An American retreat from its historical stance on human rights might warm relations with countries where civil liberties have withered, such as India under prime minister Narendra Modi. It might also add to the cloud of uncertainty that hangs over international civil society groups pushing for change in increasingly repressive countries, such as Indonesia, which has just elected a president with a dark history of human rights abuses.

In some cases, a Trump presidency may favour human rights, if it suits American interests. It was under Trump that Malaysian palm oil company Sime Darby was banned from selling its products in the US over forced labour allegations.

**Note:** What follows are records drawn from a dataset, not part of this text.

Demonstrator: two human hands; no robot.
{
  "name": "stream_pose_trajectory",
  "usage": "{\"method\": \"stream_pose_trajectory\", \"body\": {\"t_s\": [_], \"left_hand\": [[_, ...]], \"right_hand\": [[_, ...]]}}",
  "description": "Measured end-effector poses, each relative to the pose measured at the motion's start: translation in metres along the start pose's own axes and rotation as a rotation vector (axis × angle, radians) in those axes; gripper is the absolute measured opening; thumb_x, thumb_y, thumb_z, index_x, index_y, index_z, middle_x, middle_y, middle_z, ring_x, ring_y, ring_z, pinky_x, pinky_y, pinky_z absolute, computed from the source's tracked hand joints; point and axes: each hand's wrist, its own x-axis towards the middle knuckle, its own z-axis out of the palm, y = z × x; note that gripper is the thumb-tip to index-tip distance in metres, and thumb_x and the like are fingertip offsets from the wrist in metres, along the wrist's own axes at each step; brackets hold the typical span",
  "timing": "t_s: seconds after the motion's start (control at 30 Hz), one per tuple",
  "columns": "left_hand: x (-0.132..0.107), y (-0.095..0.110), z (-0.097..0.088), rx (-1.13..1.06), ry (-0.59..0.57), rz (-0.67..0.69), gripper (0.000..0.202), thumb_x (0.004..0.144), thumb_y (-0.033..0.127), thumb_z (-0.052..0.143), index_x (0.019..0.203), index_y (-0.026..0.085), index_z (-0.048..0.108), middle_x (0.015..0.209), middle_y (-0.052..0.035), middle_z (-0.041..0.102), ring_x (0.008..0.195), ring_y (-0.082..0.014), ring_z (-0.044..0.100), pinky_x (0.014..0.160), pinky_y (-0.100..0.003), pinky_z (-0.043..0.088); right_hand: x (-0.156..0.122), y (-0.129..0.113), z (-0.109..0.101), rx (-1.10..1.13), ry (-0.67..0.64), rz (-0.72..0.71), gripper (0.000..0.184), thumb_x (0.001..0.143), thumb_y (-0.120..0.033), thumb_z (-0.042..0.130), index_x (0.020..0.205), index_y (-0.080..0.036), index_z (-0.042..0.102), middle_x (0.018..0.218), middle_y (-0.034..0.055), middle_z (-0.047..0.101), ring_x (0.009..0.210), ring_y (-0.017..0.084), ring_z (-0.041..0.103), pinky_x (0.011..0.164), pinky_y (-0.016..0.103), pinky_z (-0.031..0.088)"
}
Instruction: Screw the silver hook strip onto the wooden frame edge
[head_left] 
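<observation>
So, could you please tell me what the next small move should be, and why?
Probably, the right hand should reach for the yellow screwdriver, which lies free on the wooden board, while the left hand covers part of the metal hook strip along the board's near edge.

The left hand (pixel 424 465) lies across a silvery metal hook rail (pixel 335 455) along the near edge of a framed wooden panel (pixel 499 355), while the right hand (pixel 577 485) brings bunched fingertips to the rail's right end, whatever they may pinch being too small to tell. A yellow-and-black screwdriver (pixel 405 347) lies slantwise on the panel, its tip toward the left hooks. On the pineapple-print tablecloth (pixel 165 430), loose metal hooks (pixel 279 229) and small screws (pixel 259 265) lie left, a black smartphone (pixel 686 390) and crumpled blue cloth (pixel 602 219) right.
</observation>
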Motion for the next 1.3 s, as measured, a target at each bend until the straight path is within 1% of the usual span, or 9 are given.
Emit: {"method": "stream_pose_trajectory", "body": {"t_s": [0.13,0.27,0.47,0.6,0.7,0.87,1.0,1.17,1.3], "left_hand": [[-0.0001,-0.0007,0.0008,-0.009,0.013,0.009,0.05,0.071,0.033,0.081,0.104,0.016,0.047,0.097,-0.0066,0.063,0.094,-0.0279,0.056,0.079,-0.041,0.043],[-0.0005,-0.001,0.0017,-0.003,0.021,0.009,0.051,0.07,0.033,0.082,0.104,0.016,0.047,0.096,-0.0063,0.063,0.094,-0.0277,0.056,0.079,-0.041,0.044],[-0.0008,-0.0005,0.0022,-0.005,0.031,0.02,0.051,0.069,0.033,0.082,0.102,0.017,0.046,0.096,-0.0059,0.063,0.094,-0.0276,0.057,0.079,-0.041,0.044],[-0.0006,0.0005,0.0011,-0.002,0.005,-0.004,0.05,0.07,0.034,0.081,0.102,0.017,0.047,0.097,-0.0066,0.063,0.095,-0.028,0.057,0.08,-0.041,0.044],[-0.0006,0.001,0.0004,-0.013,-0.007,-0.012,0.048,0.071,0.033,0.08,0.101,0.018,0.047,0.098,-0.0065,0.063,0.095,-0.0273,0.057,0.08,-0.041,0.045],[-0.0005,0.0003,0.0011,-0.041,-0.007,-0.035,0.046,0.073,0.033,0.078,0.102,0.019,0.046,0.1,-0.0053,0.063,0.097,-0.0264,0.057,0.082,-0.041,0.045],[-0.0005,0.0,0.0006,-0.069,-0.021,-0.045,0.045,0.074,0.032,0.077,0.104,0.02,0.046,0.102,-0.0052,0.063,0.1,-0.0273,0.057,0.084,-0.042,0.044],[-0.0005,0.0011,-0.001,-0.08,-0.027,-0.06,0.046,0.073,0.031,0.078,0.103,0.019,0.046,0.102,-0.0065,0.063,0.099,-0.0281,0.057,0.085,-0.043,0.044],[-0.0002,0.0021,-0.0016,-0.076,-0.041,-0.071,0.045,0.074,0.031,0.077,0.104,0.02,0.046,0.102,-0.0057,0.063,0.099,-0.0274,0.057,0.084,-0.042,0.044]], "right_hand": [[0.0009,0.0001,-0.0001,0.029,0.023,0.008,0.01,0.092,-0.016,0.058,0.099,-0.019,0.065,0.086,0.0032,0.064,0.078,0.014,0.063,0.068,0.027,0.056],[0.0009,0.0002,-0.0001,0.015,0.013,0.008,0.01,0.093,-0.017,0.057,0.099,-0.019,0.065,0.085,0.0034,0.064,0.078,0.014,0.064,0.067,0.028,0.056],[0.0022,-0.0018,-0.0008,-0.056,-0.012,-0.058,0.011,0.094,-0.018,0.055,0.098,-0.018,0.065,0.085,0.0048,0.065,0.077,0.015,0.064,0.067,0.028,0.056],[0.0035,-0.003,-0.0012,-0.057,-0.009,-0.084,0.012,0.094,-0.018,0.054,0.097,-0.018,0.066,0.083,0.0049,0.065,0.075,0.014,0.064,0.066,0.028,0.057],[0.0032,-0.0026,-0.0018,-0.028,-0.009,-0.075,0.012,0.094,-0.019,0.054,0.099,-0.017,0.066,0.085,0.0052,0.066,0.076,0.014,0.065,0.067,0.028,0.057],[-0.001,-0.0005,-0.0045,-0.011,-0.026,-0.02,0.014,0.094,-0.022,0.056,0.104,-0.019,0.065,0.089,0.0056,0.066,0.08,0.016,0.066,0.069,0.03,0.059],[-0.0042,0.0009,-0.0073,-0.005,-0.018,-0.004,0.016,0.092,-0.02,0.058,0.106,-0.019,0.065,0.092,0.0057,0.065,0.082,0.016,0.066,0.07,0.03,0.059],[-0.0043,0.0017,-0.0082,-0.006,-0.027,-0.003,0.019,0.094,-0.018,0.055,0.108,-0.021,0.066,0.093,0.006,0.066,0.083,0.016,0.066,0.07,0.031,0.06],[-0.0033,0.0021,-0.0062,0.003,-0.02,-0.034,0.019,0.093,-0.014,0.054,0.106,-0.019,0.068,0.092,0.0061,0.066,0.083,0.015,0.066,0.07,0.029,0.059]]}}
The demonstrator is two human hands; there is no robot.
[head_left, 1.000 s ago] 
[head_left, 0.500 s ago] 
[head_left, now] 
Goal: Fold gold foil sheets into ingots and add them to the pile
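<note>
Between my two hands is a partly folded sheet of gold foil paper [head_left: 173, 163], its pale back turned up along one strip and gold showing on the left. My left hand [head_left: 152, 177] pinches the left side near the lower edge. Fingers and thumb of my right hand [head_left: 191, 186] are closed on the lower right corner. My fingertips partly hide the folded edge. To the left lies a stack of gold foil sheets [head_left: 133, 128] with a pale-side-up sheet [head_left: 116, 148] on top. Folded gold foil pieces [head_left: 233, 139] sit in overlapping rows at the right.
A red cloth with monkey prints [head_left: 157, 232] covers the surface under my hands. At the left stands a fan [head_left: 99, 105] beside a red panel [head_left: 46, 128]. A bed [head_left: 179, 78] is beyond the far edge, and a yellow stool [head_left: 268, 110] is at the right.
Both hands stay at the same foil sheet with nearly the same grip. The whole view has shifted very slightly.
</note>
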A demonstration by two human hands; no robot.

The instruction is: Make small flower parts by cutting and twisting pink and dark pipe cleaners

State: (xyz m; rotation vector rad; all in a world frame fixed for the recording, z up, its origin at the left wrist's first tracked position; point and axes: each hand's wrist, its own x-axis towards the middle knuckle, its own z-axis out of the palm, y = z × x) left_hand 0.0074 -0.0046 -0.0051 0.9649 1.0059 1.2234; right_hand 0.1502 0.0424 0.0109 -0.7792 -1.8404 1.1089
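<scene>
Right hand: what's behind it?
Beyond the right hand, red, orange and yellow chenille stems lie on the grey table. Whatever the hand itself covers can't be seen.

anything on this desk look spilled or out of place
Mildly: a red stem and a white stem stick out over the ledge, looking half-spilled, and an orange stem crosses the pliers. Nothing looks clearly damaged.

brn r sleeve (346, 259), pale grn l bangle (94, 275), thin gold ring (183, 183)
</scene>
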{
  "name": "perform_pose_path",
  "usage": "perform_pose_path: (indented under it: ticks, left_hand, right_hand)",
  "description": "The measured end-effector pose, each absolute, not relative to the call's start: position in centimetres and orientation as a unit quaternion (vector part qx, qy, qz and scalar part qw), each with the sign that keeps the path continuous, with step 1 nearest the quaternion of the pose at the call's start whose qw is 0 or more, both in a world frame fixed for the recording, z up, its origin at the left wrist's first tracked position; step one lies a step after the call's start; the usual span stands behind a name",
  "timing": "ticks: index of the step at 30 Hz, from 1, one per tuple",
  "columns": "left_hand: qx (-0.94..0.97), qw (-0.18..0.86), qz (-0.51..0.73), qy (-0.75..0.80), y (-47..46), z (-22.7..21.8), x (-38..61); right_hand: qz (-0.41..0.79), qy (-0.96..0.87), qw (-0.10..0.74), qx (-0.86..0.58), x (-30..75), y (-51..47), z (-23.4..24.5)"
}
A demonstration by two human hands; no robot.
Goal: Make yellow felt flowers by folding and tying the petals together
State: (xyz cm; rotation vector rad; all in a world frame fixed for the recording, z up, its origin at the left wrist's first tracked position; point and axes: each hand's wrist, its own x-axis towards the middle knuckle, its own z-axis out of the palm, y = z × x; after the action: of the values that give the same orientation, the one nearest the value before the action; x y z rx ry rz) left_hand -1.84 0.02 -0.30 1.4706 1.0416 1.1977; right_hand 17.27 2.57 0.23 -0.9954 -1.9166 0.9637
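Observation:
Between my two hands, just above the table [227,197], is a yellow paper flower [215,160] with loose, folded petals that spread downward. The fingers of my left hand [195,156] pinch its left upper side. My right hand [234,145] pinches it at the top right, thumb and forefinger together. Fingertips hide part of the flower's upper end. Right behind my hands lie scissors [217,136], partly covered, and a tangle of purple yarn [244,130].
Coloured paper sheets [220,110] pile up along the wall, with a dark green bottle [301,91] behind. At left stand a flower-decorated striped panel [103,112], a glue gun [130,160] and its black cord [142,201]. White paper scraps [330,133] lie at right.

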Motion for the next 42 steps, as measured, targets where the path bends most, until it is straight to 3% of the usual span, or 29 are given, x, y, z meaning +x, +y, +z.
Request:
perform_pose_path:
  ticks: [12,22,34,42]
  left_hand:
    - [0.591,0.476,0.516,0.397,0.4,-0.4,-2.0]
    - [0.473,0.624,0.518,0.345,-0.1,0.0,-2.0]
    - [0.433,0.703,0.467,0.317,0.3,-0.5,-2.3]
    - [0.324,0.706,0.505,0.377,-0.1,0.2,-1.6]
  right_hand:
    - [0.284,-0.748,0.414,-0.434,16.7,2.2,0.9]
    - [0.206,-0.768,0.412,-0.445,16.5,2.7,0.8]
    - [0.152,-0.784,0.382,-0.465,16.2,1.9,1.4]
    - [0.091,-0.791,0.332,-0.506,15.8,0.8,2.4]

A similar ruling, in 2020, banned rubber gloves produced by Malaysian firm Top Glove from import into the United States because the products were allegedly made by forced labour. “Whether the motive is to protect human rights or to protect US workers from competing with companies that are engaged in abuse, the US will be enforcing its regulations regardless,” said Okun.

War

Trump has claimed he will end the Ukraine war in a day and wreck the Nato military alliance. An end to the Ukraine war may stabilise energy prices. Observers are also examining how a potential Trump presidency might affect Taiwan policy and whether it changes Beijing’s calculation. Unlike Biden, who has said that the US assist Taiwan if it is attacked, most believe that Trump would be striking a deal with Xi.